Moreover, as of April 2011, the investigation into the assassination of Messrs. Oscar Kamau King’ara, a lawyer and Chief Executive Officer of the Oscar Foundation Free Legal Aid Clinic Kenya (OFFLACK), and John Paul Oulu, OFFLACK Communications and Advocacy Officer, remained at the preliminary investigation stage, although the Minister for Justice, Mr. Mutula Kilonzo, indicated that the deaths were under investigation during the Universal Periodic Review (UPR) session of Kenya held by the UN Human Rights Council in June 201010. The two defenders, who had been particularly active in reporting on police death squads and had provided information to the UN Special Rapporteur on Extrajudicial, Summary or Arbitrary Executions during his mission in February 2009, were murdered in March 2009.

Threats and reprisals against human rights defenders who provided information related to the ICC investigation

Human rights defenders who were instrumental in providing information related to the ICC investigation were also at serious risk11. For instance, since December 2010, five human rights defenders have been forced to relocate from their regions after being threatened due to their activities. Another human rights defender was threatened at the beginning of 2011, by receiving anonymous calls as well as having a note pasted in her compound asking her why she was betraying her community.

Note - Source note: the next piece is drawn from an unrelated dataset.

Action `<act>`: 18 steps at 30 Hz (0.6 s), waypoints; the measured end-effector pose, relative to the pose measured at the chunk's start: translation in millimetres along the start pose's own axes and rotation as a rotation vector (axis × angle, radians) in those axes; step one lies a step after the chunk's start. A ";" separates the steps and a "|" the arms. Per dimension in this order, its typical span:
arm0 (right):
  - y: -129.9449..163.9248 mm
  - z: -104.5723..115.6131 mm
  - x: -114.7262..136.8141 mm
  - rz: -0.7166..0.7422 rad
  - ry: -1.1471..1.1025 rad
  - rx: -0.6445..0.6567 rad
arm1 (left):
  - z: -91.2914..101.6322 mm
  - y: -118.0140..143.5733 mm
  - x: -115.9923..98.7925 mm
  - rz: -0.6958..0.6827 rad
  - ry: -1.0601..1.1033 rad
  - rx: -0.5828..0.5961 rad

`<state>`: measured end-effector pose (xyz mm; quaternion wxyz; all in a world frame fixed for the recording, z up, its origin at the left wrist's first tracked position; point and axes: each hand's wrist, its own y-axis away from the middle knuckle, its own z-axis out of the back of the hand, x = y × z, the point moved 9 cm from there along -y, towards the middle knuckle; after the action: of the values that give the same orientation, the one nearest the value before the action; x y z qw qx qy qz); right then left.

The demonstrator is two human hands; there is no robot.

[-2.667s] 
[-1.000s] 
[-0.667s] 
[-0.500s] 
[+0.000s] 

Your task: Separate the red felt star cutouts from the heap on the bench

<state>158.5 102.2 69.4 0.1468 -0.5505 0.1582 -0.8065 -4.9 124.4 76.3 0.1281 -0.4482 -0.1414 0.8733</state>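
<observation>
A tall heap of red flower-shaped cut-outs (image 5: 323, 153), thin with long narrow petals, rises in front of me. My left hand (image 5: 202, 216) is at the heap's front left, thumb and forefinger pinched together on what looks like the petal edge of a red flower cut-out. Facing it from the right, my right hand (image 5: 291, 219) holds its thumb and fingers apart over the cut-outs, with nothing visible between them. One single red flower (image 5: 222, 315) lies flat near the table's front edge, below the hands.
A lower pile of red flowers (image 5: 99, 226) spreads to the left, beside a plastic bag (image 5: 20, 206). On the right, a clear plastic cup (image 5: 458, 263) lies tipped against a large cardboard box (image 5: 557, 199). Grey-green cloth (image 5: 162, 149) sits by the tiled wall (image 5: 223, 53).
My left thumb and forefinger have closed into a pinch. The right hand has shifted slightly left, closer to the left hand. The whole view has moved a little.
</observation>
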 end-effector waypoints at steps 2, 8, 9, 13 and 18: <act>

In addition, the human rights organisations that provided information in the framework of the ICC investigation saw their offices broken into in search of information and in some instance computers and hard drives were stolen, as for example in September 2010 in Nairobi and in November 2010 in Eldoret. Moreover, starting from mid-2010, human rights defenders working on other human rights issues were also being targeted and labelled as working for the ICC even if this was not the case.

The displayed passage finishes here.